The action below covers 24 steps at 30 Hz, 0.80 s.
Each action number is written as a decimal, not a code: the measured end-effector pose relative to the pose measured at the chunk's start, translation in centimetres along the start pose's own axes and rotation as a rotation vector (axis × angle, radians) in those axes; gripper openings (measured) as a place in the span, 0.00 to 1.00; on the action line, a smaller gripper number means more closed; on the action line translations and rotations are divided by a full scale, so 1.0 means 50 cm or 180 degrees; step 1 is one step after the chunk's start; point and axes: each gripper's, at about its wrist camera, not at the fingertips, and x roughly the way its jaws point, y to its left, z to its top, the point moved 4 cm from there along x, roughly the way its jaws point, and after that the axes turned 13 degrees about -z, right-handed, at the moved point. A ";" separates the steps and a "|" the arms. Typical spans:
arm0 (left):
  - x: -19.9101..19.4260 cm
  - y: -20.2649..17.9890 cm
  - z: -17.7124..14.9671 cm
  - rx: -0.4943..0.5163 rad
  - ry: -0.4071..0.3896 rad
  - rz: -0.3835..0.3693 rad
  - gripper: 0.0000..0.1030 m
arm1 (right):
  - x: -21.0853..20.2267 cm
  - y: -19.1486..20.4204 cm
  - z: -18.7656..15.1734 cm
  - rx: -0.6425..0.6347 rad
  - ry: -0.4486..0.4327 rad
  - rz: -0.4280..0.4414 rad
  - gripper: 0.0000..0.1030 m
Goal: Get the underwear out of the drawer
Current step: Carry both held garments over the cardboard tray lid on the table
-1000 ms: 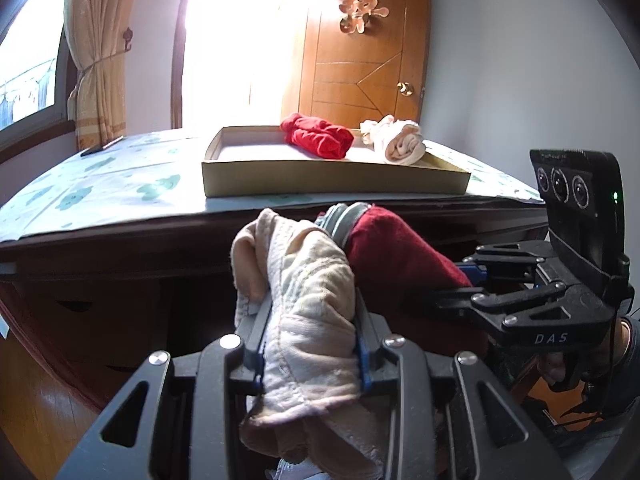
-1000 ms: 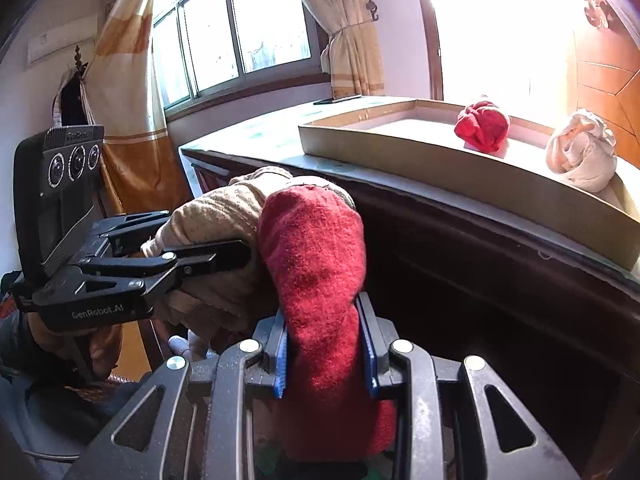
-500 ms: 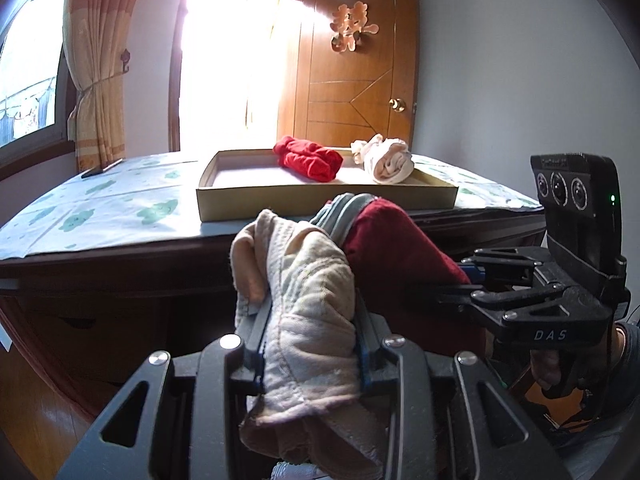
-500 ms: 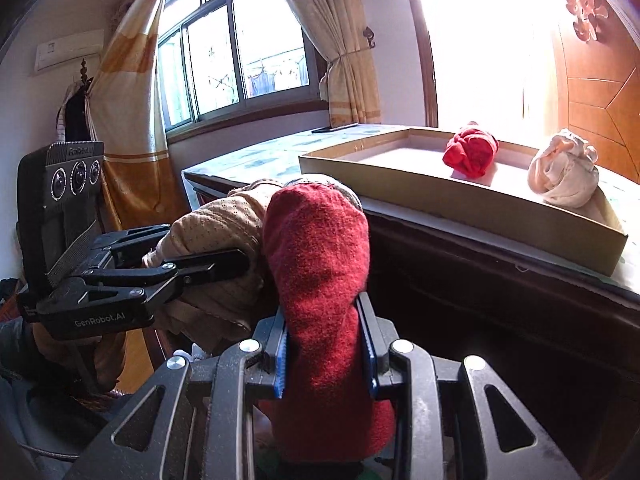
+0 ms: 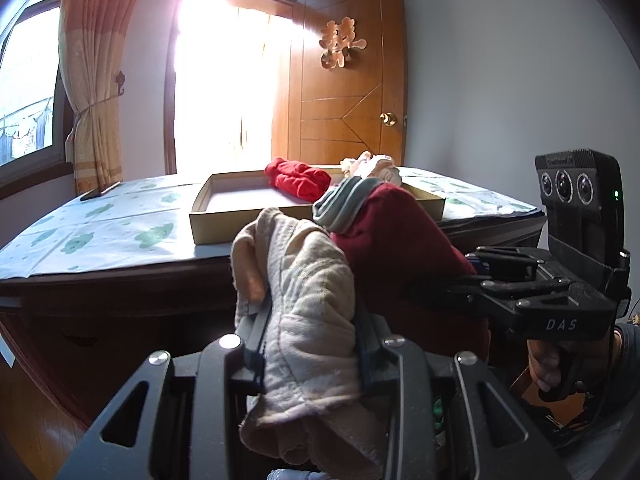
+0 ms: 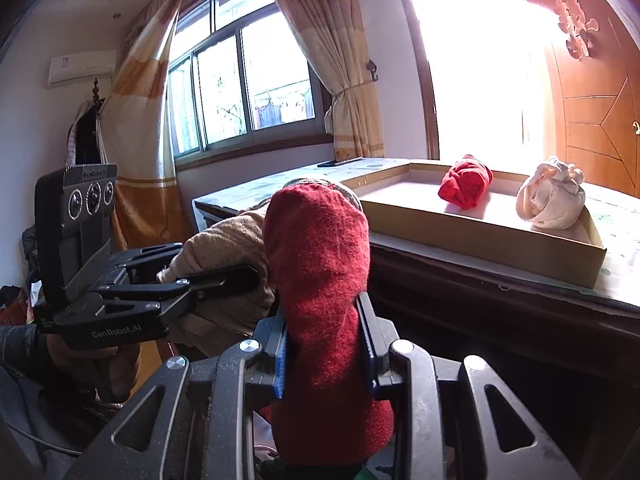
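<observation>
Two rolled garments are pinched: the left hand-held gripper (image 5: 310,336) clamps cream underwear (image 5: 308,300), the right hand-held gripper (image 6: 324,344) clamps red underwear (image 6: 320,272), both before the desk (image 5: 100,236) edge.

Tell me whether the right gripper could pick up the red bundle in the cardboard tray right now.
Probably not: the right gripper is already shut on a dark red garment, so the red bundle in the cardboard tray must wait.

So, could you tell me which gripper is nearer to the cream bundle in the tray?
Right. The right gripper sits on the side of the cream bundle; the left gripper is further left, away from it.
</observation>
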 end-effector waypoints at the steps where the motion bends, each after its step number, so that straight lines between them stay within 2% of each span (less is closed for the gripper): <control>1: 0.000 0.000 0.000 0.0006 -0.0004 0.0000 0.30 | -0.001 0.000 0.001 0.0002 -0.0019 -0.0005 0.30; 24: -0.034 -0.025 0.022 0.0328 -0.0370 0.0191 0.30 | -0.039 -0.018 0.010 0.0140 -0.0407 0.0216 0.30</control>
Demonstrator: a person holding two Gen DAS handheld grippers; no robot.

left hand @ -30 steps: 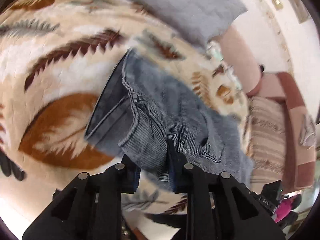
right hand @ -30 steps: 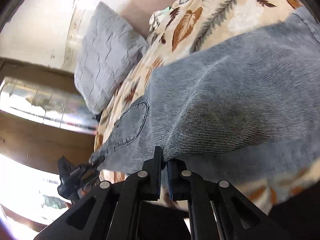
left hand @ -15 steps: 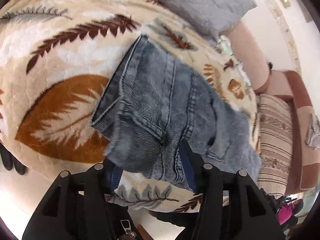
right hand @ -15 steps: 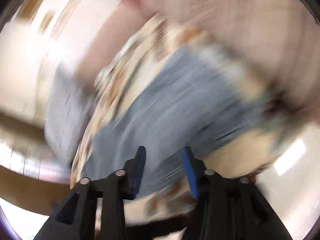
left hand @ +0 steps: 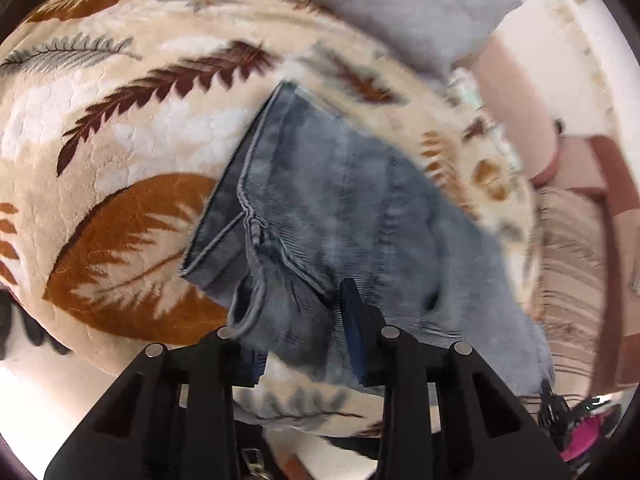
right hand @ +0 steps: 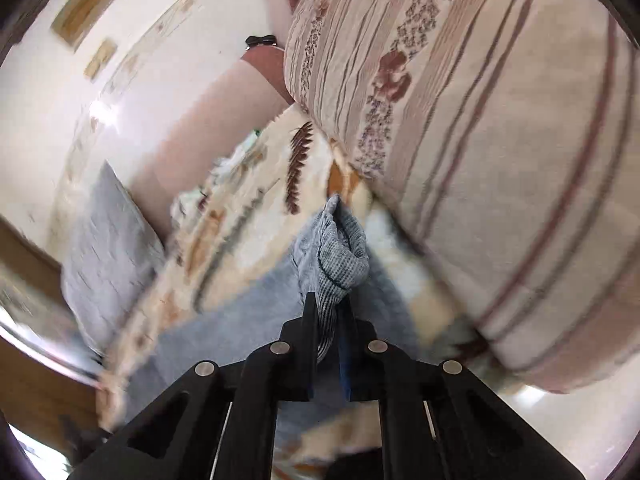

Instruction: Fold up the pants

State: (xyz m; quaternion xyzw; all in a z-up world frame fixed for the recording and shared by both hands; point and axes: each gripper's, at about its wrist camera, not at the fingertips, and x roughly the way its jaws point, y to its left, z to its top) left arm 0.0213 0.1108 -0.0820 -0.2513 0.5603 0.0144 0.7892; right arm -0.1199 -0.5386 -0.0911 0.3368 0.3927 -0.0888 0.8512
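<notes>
Blue-grey jeans (left hand: 340, 208) lie folded on a leaf-print blanket (left hand: 120, 140). My left gripper (left hand: 296, 312) is at their near edge and its jaws are closing. A thick fold of denim fills the gap and covers the left finger, while the right finger (left hand: 352, 312) rests against the cloth. In the right wrist view, my right gripper (right hand: 328, 300) is shut on a bunched end of the jeans (right hand: 340, 256), which stands up in a peak between the fingers. The rest of the jeans spreads away to the left below it.
A grey quilted pillow (left hand: 420, 4) lies at the far side of the blanket, also seen as the pillow (right hand: 104, 240) in the right wrist view. A large striped cushion (right hand: 480, 160) sits close on the right of the pinched cloth. Beyond the blanket are a pink headboard (left hand: 516, 100) and a wall.
My right gripper let go of the jeans' long edge, swung towards the striped cushion and shut on a bunched end. My left gripper widened, then narrowed again around the near fold.
</notes>
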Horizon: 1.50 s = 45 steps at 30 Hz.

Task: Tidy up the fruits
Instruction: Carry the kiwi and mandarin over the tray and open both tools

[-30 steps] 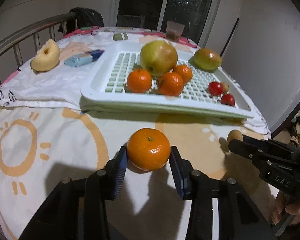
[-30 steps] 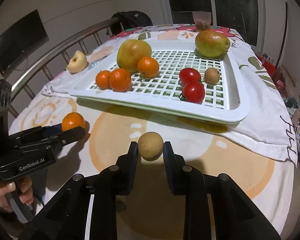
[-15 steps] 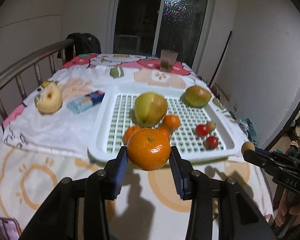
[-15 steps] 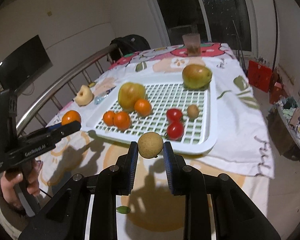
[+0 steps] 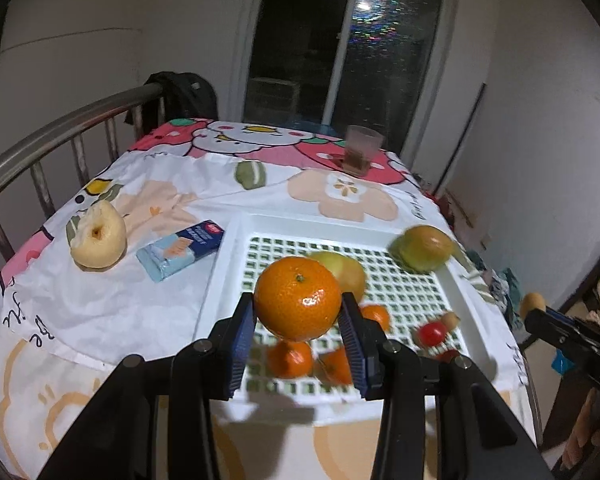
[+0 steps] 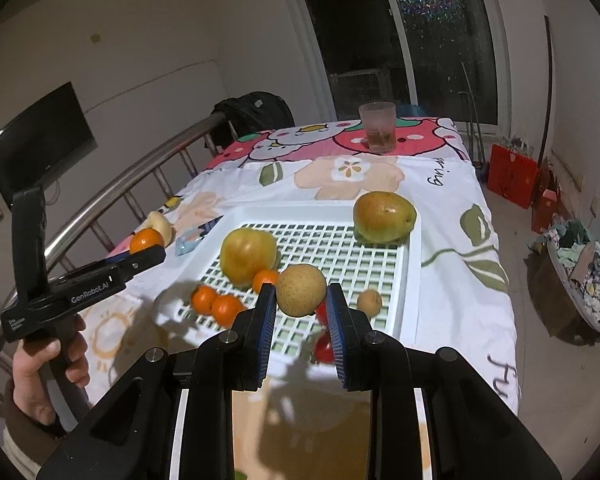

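Over the cloth-covered table (image 5: pixel 100 312), the left gripper (image 5: pixel 298 334) clamps an orange (image 5: pixel 298 304) and the right gripper (image 6: pixel 301 322) a pear (image 6: pixel 301 289) above the tray's (image 6: pixel 414 280) near edge; lower each beside its kind before releasing.

Tangerine (image 5: pixel 297 298): round, glossy orange, stem end facing up, hanging in the air over the near part of the tray. Small brown fruit (image 6: pixel 301 289): round, tan, speckled skin, likewise sitting aloft above the tray's near edge. White slotted tray (image 6: pixel 411 280): lying flat on the cloth, carrying a large yellow-green apple (image 6: pixel 248 255), a green-orange mango (image 6: pixel 384 217) at the far right corner, three small tangerines (image 6: pixel 214 304), red tomatoes (image 5: pixel 431 334) and another small brown fruit (image 6: pixel 369 302).
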### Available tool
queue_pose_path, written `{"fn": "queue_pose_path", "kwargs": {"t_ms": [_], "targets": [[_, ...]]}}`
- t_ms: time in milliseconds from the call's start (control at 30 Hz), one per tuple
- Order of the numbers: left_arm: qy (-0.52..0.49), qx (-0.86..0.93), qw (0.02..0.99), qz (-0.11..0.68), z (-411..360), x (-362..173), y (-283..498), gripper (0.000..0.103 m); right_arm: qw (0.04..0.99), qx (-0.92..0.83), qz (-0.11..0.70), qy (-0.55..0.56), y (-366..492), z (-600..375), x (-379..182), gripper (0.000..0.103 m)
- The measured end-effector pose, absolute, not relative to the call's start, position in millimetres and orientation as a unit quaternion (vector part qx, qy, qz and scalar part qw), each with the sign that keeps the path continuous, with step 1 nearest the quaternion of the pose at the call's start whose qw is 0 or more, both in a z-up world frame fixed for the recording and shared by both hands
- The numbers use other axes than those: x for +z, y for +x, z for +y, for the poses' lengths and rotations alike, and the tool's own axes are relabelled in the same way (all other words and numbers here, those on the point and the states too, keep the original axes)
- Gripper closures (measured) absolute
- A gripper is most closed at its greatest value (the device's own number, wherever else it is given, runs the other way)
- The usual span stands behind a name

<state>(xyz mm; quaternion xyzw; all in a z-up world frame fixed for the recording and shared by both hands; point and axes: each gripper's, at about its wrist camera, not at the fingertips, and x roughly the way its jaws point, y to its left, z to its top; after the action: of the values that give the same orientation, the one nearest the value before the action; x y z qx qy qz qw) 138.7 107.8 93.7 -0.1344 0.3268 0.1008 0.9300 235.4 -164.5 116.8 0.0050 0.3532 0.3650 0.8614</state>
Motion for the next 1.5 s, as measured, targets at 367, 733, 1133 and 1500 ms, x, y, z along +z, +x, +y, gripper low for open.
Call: {"fn": "queue_pose_path", "kwargs": {"t_ms": [367, 733, 1133, 1500], "targets": [[-0.176, 0.122, 0.912, 0.351, 131, 60, 179, 0.059, 0.863, 0.336, 0.377, 0.011, 279, -123, 93, 0.078], [-0.183, 0.137, 0.897, 0.379, 144, 28, 188, 0.059, 0.862, 0.293, 0.413, -0.024, 310, -101, 48, 0.078], [-0.151, 0.127, 0.896, 0.399, 129, 15, 197, 0.058, 0.861, 0.27, 0.426, -0.065, 319, -93, 26, 0.078], [-0.162, 0.119, 0.897, 0.393, 128, 21, 197, 0.038, 0.869, 0.262, 0.414, -0.075, 318, -91, 29, 0.027]]}}
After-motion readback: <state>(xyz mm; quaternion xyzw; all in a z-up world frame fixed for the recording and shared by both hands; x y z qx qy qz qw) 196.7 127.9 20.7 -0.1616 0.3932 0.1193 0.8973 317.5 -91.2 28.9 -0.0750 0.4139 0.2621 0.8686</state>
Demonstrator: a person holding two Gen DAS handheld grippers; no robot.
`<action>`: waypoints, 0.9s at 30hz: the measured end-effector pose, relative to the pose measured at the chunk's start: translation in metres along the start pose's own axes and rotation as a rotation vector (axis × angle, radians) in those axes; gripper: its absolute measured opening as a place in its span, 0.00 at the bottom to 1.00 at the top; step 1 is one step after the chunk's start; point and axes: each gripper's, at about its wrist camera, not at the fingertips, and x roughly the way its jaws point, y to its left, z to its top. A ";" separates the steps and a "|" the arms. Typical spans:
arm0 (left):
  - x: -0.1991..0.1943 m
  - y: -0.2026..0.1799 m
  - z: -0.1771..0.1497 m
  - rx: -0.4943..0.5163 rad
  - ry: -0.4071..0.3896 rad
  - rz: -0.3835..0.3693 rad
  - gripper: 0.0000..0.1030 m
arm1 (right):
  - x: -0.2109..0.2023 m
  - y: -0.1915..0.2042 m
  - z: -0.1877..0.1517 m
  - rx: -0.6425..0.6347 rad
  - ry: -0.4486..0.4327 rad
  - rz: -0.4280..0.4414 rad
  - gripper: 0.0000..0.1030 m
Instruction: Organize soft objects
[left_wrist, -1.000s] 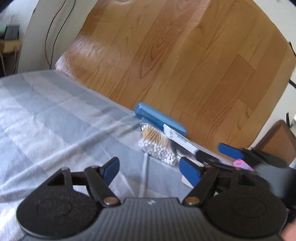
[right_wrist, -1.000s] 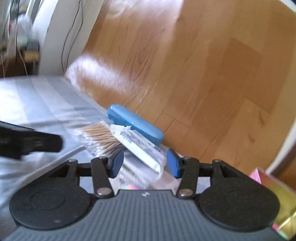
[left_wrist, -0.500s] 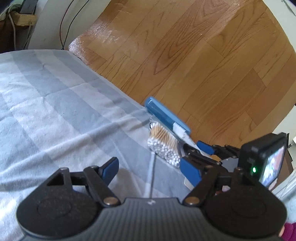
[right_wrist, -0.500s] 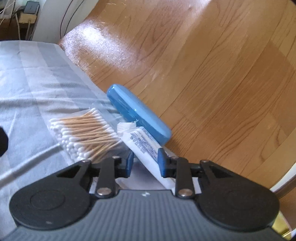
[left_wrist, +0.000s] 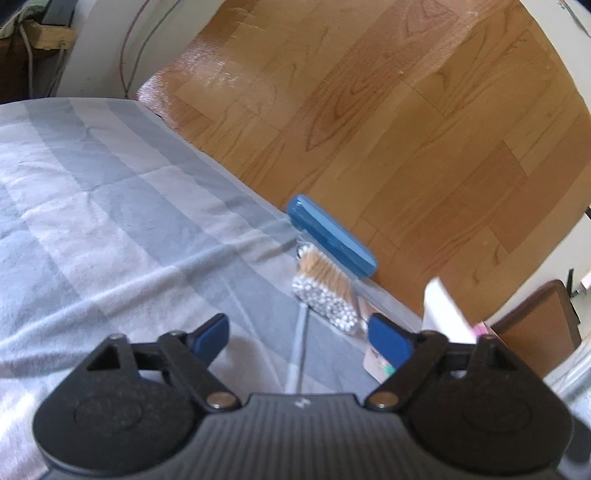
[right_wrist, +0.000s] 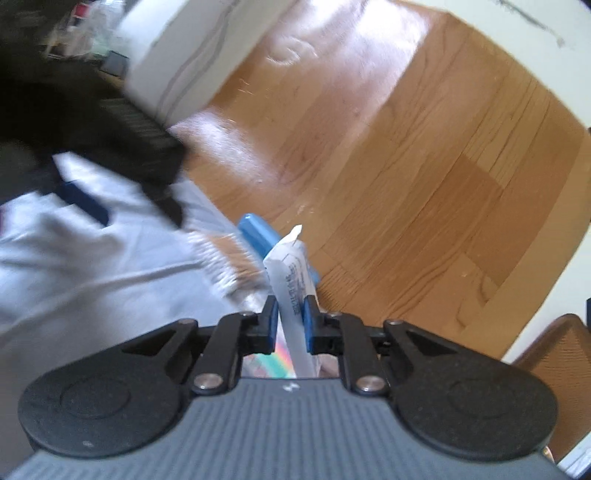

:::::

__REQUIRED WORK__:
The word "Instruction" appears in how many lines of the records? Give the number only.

__YOUR SOLUTION__:
3